Speaking of the future customer, Saks Fifth Avenue’s marketing team believes that the emerging customer—be it a younger customer or international customer—is very focused on socially conscious programs. The company is looking to move the brand along this avenue as it predicts who its customers will be in 2015 and 2017, evolving the brand to ensure it stays relevant and engaging.
Obviously, it’s important for Incandela and CEO Sadove to be on the same page, but all C-level interaction is important to her. Because a lot of what the marketing side does is directly related to technology and systems, Incandela has an exceptionally strong relationship with company CIO Michael Rodgers.
“I would say we speak several times a day, and he is a tremendous partner to me,” she said. “I am very reliant on that relationship.”
Additionally, it’s important for marketing to have a close relationship with merchants and stores, so staying in touch with Ronald L. Frasch, president and chief merchandizing officer, and Jennifer de Winter, executive vice president of stores, is just as vital.
“The biggest challenge—and opportunity—on the marketing side is that everyone thinks they are a marketer, and everyone has a point of view. Everyone is involved,” she said. “On the digital side, it was easier to position yourself as an expert, and [fewer] people were involved. Merchants are involved, finance people, store people. But it’s all good because you learn how to create a structure where you can get input, and it gets you to a better answer.”
Because she became CMO toward the outskirts of the recession, it was especially important for Incandela to balance taking the brand to the next level given the realities of the economic environment.
In a recent company webcast, Sadove termed 2012 as “challenging,” noting that the retailer’s sales and earnings were below initial expectations due to continued macroeconomic concerns, the election, the fiscal cliff distraction, and Superstorm Sandy. He did, however, point to the positive headway made on several marketing initiatives designed to create an omnichannel shopping experience.
“I can’t say enough about the growth at saks.com,” he said. “There’s so much integration between store and online sales that we can’t report the numbers separately—they just don’t make sense because we are moving inventory from one to another all the time. And we feel very good about our site, investing in more photography, more editorial, personalizing the experience, and enhancing our mobile capabilities.”

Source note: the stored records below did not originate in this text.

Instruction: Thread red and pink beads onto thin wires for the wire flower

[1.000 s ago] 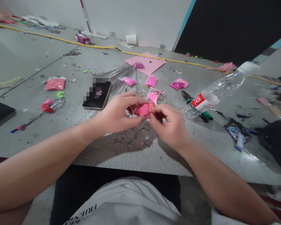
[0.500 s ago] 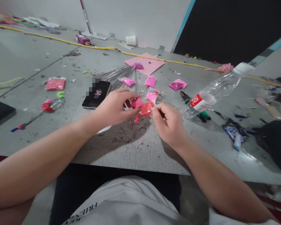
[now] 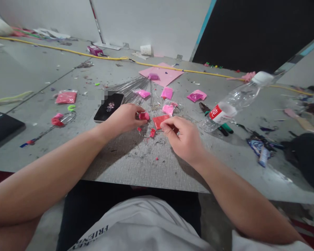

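Observation:
My left hand (image 3: 125, 118) rests on the grey table (image 3: 136, 164), fingers pinched on a small pink packet (image 3: 144, 115). My right hand (image 3: 181, 136) is closed beside it, its fingertips pinching the corner of a small red packet (image 3: 160, 121) that lies nearly flat on the table. Between the hands lie red crumbs (image 3: 152, 132) and thin wires. A black phone (image 3: 108, 106) lies just left of my left hand.
Several pink packets (image 3: 167, 92) and a pink sheet (image 3: 161, 74) lie further back. A plastic bottle (image 3: 231, 101) lies on its side at right, over green-handled pliers (image 3: 225, 129). A red packet (image 3: 66, 97) and a dark tablet (image 3: 0, 125) lie at left. A yellow cable (image 3: 68, 48) crosses the back.
The hands have drawn apart and lowered to the table. The one bundle held between them has split: pink packet in the left hand, red packet in the right.

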`<control>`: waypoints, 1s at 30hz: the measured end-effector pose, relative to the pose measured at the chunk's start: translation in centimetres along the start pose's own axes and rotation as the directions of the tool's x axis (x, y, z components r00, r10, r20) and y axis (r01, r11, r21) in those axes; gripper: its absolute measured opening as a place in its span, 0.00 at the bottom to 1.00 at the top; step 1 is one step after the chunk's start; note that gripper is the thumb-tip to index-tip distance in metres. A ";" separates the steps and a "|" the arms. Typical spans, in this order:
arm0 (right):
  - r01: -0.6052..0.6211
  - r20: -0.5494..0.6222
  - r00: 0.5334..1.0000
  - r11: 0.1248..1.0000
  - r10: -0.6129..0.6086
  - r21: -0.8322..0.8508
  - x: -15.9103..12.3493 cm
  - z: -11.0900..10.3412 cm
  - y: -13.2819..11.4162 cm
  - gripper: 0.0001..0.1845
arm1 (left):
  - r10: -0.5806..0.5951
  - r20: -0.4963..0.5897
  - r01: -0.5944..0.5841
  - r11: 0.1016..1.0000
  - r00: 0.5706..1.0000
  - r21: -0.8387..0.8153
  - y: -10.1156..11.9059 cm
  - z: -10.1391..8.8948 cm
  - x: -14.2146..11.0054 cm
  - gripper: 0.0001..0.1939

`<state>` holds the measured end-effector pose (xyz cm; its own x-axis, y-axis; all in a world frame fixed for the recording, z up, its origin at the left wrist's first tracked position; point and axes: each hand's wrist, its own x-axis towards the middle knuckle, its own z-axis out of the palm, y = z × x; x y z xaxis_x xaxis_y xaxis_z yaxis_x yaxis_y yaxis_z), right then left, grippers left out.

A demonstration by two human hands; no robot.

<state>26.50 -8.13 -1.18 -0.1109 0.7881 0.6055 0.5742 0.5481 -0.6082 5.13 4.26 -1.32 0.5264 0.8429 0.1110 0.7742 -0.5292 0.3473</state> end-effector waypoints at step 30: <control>0.240 -0.029 0.971 0.970 -0.239 0.048 -0.3 0.0 -0.5 0.11 | 0.233 0.226 0.098 0.458 0.946 -0.883 4.5 -1.4 -3.4 0.09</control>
<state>26.25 -8.63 -1.10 -0.2213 0.6257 0.7480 0.4912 0.7341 -0.4688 6.34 -0.83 1.22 0.7579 0.6520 -0.0242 0.0958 -0.0746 0.9926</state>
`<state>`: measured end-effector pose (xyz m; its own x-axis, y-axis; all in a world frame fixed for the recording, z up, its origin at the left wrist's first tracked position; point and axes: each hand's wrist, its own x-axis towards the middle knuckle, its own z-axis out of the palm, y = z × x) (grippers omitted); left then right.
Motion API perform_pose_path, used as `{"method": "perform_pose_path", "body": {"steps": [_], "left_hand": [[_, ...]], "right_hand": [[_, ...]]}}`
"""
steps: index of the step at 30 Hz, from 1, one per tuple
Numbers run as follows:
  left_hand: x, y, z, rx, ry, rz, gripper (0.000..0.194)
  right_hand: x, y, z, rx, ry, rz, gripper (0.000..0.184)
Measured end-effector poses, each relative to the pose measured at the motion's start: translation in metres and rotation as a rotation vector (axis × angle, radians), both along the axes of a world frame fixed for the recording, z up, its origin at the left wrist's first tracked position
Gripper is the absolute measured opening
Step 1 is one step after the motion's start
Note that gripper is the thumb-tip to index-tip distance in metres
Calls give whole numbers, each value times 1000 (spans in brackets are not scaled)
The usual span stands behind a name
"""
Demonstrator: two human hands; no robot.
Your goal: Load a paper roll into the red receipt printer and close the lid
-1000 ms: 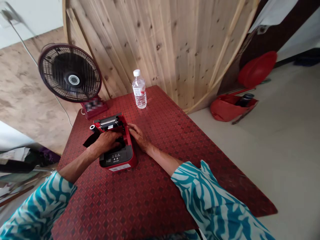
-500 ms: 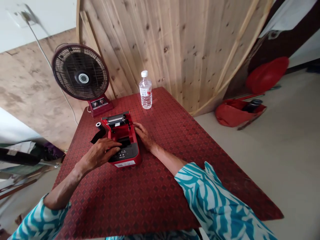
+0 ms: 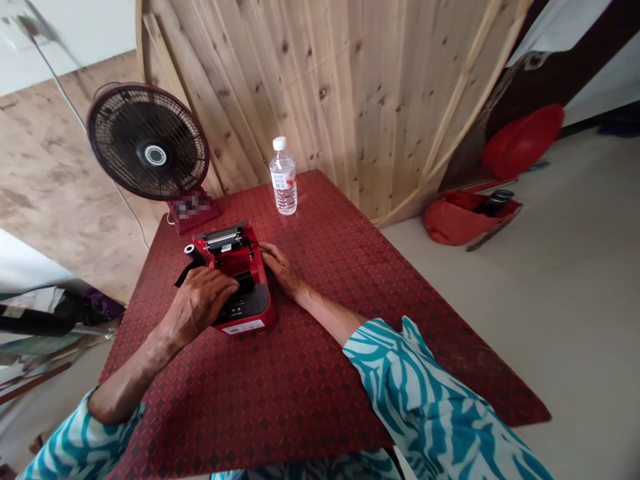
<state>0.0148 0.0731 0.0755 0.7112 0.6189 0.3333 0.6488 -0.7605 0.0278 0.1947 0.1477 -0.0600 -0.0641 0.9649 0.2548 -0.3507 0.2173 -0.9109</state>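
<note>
A small red and black printer (image 3: pixel 270 313) stands on the table with its lid raised and its inside exposed. My left hand (image 3: pixel 200 297) reaches over its left side, fingers bent together at the compartment, the fingertips against a dark cylindrical piece (image 3: pixel 245 283) inside. What those fingers pinch, if anything, is hidden. Against the printer's right wall rests my right hand (image 3: pixel 280 268), its fingers curved along the side and holding it. Beside the printer's left side stands a small black roll with a white core (image 3: pixel 189 249), a dark strip (image 3: pixel 186 273) trailing from it.
A dark red fan (image 3: pixel 150 150) stands at the table's back left. A clear water bottle (image 3: pixel 283 180) is upright behind the printer. The patterned red table (image 3: pixel 320 380) meets a wooden panel (image 3: pixel 340 87). A red bag (image 3: pixel 453 220) and red basin (image 3: pixel 525 141) are on the right.
My left hand has shifted slightly up over the printer, its fingers more bent at the compartment. My right hand stays on the printer's side. The whole view has slid slightly left.
</note>
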Motion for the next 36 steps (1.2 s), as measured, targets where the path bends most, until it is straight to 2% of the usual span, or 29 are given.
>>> {"method": "perform_pose_path", "body": {"steps": [4, 14, 22, 29, 33, 36], "left_hand": [[3, -13, 1, 107, 7, -16, 25], [-3, -37, -19, 208, -10, -19, 14], [-6, -39, -27, 228, -6, -1, 16], [-5, -42, -28, 227, -42, -15, 20], [-3, -43, -25, 224, -43, -13, 19], [0, -44, -23, 232, -35, 1, 17]], "right_hand": [[-1, 1, -3, -14, 14, -3, 29], [-2, 1, -5, -20, -14, -31, 30], [-1, -1, -2, -44, 2, 8, 33], [0, -1, 3, -58, -15, -46, 37], [4, 7, 13, -80, 44, 26, 44], [9, 13, 20, -29, -9, 66, 45]]}}
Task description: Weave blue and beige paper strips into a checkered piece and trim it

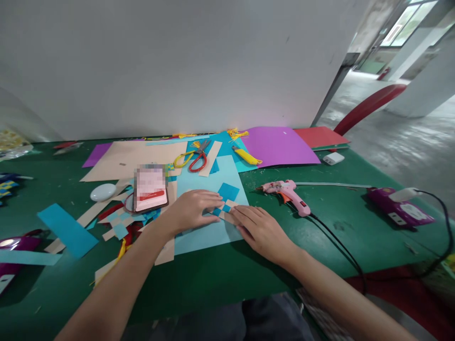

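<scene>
A small checkered weave of blue and beige paper strips (226, 208) lies between my two hands, over a light blue paper sheet (199, 240). My left hand (194, 208) grips its left side, thumb below and fingers above. On the other side, my right hand (261, 229) has its fingers closed over the beige strip ends. Parts of the weave are hidden under the fingers. Just behind it is a darker blue paper square (228, 192).
Scissors (199, 156) and a yellow utility knife (247, 155) lie behind the hands. A phone (151, 187) rests among paper scraps at left. At right are a pink glue gun (287, 193) with a black cord and a purple power strip (400, 206). A wall stands behind the table.
</scene>
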Available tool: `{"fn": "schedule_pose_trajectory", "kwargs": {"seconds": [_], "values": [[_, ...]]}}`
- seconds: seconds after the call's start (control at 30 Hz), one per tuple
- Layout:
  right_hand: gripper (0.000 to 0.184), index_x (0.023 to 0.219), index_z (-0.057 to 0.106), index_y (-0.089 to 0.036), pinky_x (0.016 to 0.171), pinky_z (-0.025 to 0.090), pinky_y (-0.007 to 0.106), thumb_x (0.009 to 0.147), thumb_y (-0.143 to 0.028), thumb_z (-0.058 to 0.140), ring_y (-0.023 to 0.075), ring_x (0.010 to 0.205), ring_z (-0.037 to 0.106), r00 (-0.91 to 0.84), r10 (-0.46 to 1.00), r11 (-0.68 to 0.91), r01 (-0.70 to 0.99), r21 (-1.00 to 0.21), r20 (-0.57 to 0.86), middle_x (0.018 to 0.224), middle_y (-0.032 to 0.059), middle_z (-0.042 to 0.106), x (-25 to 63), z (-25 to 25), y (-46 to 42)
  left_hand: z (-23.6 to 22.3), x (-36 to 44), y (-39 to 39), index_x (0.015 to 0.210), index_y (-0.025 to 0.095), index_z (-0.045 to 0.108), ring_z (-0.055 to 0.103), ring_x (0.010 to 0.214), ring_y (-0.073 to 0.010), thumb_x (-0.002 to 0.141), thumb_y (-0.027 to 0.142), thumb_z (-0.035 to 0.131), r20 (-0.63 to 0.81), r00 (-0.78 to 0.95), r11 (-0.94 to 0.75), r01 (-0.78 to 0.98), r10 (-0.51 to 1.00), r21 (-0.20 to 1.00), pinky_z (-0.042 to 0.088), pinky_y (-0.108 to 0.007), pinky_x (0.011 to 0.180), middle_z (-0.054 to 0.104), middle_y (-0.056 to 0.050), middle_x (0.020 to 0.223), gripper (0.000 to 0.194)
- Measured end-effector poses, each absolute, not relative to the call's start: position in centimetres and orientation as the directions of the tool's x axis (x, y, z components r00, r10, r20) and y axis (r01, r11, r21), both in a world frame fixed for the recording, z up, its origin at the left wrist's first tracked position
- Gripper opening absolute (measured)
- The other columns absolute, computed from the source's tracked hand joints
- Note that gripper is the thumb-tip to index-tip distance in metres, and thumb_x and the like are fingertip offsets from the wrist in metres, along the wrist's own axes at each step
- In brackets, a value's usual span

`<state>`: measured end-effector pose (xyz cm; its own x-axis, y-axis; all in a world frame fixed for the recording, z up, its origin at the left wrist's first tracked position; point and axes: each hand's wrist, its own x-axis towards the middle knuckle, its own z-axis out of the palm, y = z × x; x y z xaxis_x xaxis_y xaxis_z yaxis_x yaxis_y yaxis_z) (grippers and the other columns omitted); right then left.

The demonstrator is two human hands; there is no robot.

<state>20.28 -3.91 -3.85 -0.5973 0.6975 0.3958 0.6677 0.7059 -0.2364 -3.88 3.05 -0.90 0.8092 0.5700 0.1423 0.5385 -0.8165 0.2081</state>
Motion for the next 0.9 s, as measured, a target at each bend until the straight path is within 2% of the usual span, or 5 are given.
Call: {"fn": "schedule_pose_trajectory", "kwargs": {"seconds": [0.23, 0.47, 0.73, 0.8, 0.9], "values": [[0.035, 0.126, 0.052, -0.012, 0.093, 0.047, 0.04, 0.093, -0.015, 0.041, 0.0224, 0.112, 0.056, -0.582, 0.709, 0.695, 0.672, -0.256, 0.398, 0.123, 0.0111, 0.061, 20.3, -4.0, -4.0, -1.1, -3.0, 2.2, 0.117, 0.023, 0.065, 0.064, 0.107, -0.0235, 0.089, 0.036, 0.053, 0.244, 0.824, -0.855, 0.516, 0.512, 0.052, 0.05, -0.039, 0.092, 0.069, -0.005, 0.116, 0.033], [0.032, 0.122, 0.054, -0.013, 0.093, 0.047, 0.04, 0.091, -0.014, 0.044, 0.0226, 0.112, 0.056, -0.562, 0.723, 0.684, 0.66, -0.309, 0.401, 0.121, 0.0109, 0.062, 20.5, -4.0, -4.0, -1.1, -2.8, 2.0, 0.111, 0.018, 0.066, 0.069, 0.09, -0.0214, 0.092, 0.028, 0.05, 0.302, 0.869, -0.895, 0.437, 0.393, -0.094, 0.054, -0.037, 0.084, 0.074, -0.006, 0.101, 0.027], [0.039, 0.127, 0.05, -0.017, 0.094, 0.047, 0.041, 0.089, -0.02, 0.053, 0.0232, 0.111, 0.056, -0.522, 0.746, 0.663, 0.641, -0.386, 0.413, 0.121, 0.0102, 0.061, 20.8, -4.3, -3.9, -0.6, -2.6, 1.9, 0.102, 0.016, 0.068, 0.07, 0.08, -0.0198, 0.092, 0.02, 0.048, 0.4, 0.867, -0.881, 0.411, 0.299, -0.233, 0.056, -0.034, 0.077, 0.075, -0.005, 0.091, 0.023], [0.039, 0.127, 0.05, -0.017, 0.094, 0.047, 0.041, 0.089, -0.018, 0.052, 0.0234, 0.111, 0.056, -0.527, 0.746, 0.663, 0.643, -0.382, 0.408, 0.121, 0.0106, 0.061, 20.8, -4.3, -3.8, -0.6, -2.7, 2.0, 0.104, 0.015, 0.067, 0.07, 0.085, -0.0206, 0.092, 0.021, 0.048, 0.403, 0.861, -0.88, 0.42, 0.309, -0.224, 0.055, -0.035, 0.078, 0.075, -0.006, 0.094, 0.023], [0.034, 0.123, 0.053, -0.016, 0.094, 0.046, 0.041, 0.089, -0.016, 0.05, 0.023, 0.111, 0.056, -0.531, 0.743, 0.666, 0.648, -0.371, 0.407, 0.121, 0.0105, 0.061, 20.7, -4.2, -3.8, -0.7, -2.8, 2.1, 0.111, 0.016, 0.065, 0.069, 0.094, -0.0223, 0.092, 0.03, 0.05, 0.36, 0.849, -0.88, 0.456, 0.386, -0.131, 0.055, -0.035, 0.081, 0.073, -0.008, 0.104, 0.028]]}}
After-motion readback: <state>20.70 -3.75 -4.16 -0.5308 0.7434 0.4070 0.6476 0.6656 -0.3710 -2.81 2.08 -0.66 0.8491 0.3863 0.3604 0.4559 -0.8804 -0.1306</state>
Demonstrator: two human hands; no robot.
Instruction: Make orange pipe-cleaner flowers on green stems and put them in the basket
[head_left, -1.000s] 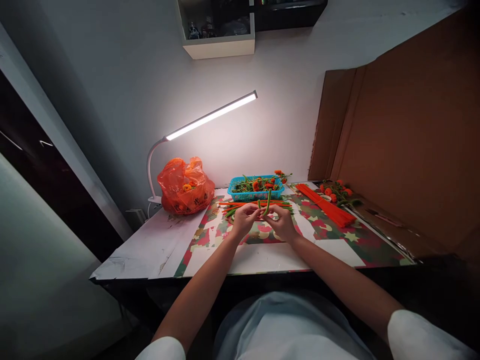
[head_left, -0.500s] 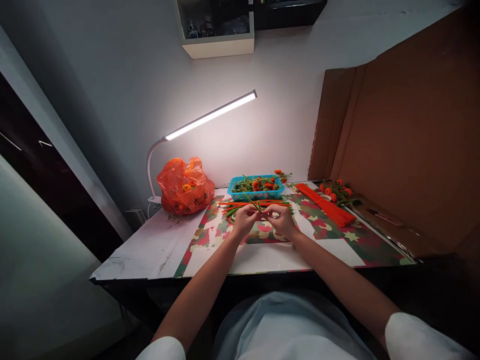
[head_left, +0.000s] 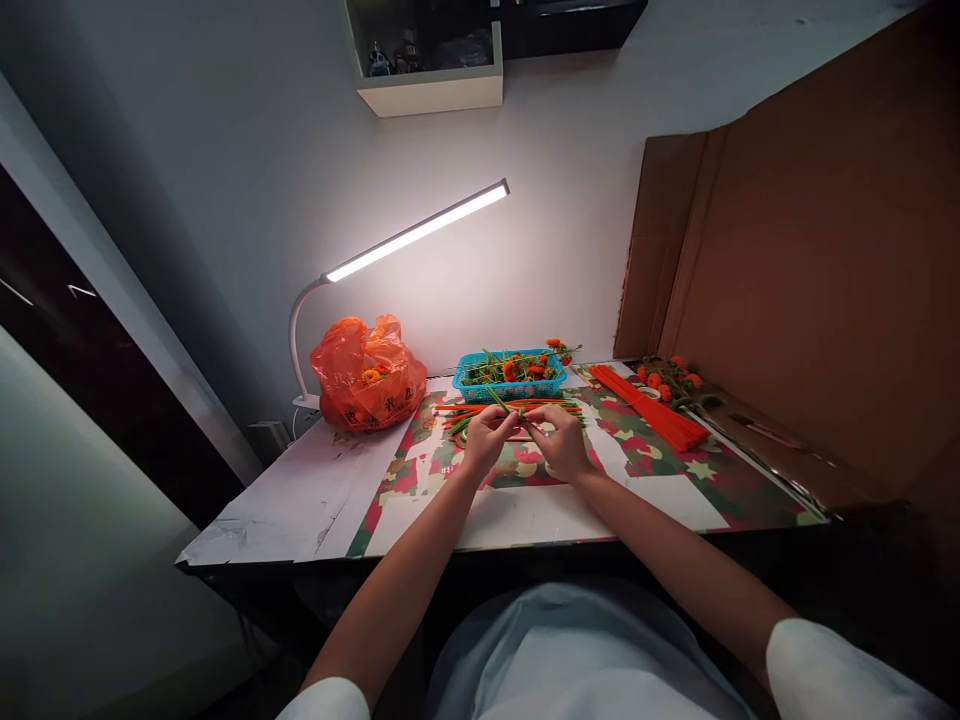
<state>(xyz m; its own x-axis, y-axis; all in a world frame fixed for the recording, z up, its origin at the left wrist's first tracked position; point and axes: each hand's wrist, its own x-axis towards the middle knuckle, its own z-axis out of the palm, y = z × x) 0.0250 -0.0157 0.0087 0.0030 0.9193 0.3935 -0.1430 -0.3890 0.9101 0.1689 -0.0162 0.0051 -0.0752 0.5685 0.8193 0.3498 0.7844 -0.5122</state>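
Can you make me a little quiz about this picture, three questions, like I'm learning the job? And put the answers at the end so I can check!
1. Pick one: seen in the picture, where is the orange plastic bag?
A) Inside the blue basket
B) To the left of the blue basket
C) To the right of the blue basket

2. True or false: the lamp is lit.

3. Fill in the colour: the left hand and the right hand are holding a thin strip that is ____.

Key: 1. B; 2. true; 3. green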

For her part, Incandela is proud of what she and her team of 90 on the marketing side and several hundred on the direct side have accomplished so far—especially the success of the loyalty program—and is excited about taking the innovations to the next level.
“I have a wonderful, excellent, talented team whose role is to make sure we are constantly ferreting out and assessing new opportunities out there and bringing them to the rest of the team,” she said. “Everything is a lot of fun for me. There are so many different aspects to focus attention on—advertising, catalogs, promotions, analytics, and insights—I really enjoy learning all these different disciplines and working with my team to be the best. It’s been a wonderful challenge.”